> _WHAT THE TASK ASKS_:
Write out the whole listing exactly as it stands.

> _GIVEN INFORMATION_:
□ □ □ □

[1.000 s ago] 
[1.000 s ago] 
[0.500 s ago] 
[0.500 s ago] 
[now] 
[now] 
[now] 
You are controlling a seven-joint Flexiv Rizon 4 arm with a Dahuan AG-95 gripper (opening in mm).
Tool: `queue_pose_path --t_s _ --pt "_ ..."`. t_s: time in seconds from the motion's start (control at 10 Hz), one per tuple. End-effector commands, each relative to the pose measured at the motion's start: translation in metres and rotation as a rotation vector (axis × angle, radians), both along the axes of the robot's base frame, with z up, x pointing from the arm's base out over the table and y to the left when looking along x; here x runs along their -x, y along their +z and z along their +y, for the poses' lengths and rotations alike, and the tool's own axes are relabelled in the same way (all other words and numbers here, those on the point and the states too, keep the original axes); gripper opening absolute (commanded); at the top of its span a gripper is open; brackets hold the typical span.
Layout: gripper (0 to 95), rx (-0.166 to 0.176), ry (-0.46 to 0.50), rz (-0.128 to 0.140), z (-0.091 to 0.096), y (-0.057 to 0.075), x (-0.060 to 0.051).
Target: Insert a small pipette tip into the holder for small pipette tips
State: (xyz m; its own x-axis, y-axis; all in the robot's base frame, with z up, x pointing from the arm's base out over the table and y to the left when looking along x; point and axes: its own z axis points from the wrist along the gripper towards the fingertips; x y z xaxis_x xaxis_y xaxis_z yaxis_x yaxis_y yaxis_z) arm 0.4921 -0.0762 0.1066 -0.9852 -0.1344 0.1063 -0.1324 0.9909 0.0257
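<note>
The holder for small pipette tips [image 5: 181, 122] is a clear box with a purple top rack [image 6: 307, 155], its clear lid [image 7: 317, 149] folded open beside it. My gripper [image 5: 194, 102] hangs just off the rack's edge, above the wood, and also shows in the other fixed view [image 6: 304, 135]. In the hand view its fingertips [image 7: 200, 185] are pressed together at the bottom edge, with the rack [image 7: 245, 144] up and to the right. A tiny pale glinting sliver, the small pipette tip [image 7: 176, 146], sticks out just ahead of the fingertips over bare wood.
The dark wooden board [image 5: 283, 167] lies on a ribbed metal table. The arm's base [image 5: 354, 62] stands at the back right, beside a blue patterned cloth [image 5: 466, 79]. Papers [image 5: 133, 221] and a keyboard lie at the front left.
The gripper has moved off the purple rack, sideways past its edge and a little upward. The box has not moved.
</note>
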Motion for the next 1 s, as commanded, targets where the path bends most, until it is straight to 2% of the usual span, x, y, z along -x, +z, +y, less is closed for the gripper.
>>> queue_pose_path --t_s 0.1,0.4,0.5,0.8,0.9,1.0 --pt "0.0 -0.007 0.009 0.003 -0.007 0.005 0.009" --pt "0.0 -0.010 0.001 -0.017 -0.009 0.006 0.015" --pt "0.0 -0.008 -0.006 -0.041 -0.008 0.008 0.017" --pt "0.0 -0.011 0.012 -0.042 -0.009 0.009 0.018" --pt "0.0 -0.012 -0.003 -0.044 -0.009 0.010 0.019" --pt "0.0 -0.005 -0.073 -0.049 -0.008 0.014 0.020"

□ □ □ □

> _RESPONSE AREA_:
[1.000 s ago] 
[1.000 s ago] 
[0.500 s ago] 
[0.500 s ago] 
[now] 
[now] 
[now] 
You are controlling a seven-joint Flexiv Rizon 4 arm with a Dahuan AG-95 gripper (opening in mm).
Tool: `queue_pose_path --t_s _ --pt "_ ..."`. t_s: time in seconds from the motion's start (control at 10 Hz), one per tuple. End-effector commands, each relative to the pose measured at the motion's start: translation in metres and rotation as a rotation vector (axis × angle, radians), both along the axes of the robot's base frame, with z up, x pointing from the arm's base out over the table and y to the left when looking along x; here x runs along their -x, y along their +z and z along their +y, for the poses' lengths and rotations alike, and the tool's own axes are relabelled in the same way (all other words and numbers here, those on the point and the states too, keep the original axes); gripper opening absolute (commanded); at the top of its span a gripper is open; brackets hold the typical span.
Layout: gripper (0 to 95), rx (-0.166 to 0.176), ry (-0.46 to 0.50), rz (-0.128 to 0.140), z (-0.091 to 0.096), y (-0.057 to 0.075), x (-0.060 to 0.051).
Target: Insert a small pipette tip into the holder for small pipette tips
State: (xyz m; its own x-axis, y-axis; all in the robot's base frame, with z up, x pointing from the arm's base out over the table and y to the left when looking along x; point and axes: its own z axis points from the wrist along the gripper towards the fingertips; x y z xaxis_x xaxis_y xaxis_z yaxis_x yaxis_y yaxis_z) arm 0.4921 -0.0762 0.1066 -0.9852 -0.1344 0.1063 -0.1324 0.9909 0.0257
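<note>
The holder for small pipette tips [image 5: 181, 122] is a clear box with a purple top rack [image 6: 307, 155], its clear lid [image 7: 317, 149] folded open beside it. My gripper [image 5: 194, 102] hangs just off the rack's edge, above the wood, and also shows in the other fixed view [image 6: 304, 135]. In the hand view its fingertips [image 7: 200, 185] are pressed together at the bottom edge, with the rack [image 7: 245, 144] up and to the right. A tiny pale glinting sliver, the small pipette tip [image 7: 176, 146], sticks out just ahead of the fingertips over bare wood.
The dark wooden board [image 5: 283, 167] lies on a ribbed metal table. The arm's base [image 5: 354, 62] stands at the back right, beside a blue patterned cloth [image 5: 466, 79]. Papers [image 5: 133, 221] and a keyboard lie at the front left.
The gripper has moved off the purple rack, sideways past its edge and a little upward. The box has not moved.
</note>
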Motion for the next 1 s, as commanded, targets where the path bends most, until it is straight to 2% of the usual span, x, y, z along -x, +z, +y, less is closed for the gripper.
>>> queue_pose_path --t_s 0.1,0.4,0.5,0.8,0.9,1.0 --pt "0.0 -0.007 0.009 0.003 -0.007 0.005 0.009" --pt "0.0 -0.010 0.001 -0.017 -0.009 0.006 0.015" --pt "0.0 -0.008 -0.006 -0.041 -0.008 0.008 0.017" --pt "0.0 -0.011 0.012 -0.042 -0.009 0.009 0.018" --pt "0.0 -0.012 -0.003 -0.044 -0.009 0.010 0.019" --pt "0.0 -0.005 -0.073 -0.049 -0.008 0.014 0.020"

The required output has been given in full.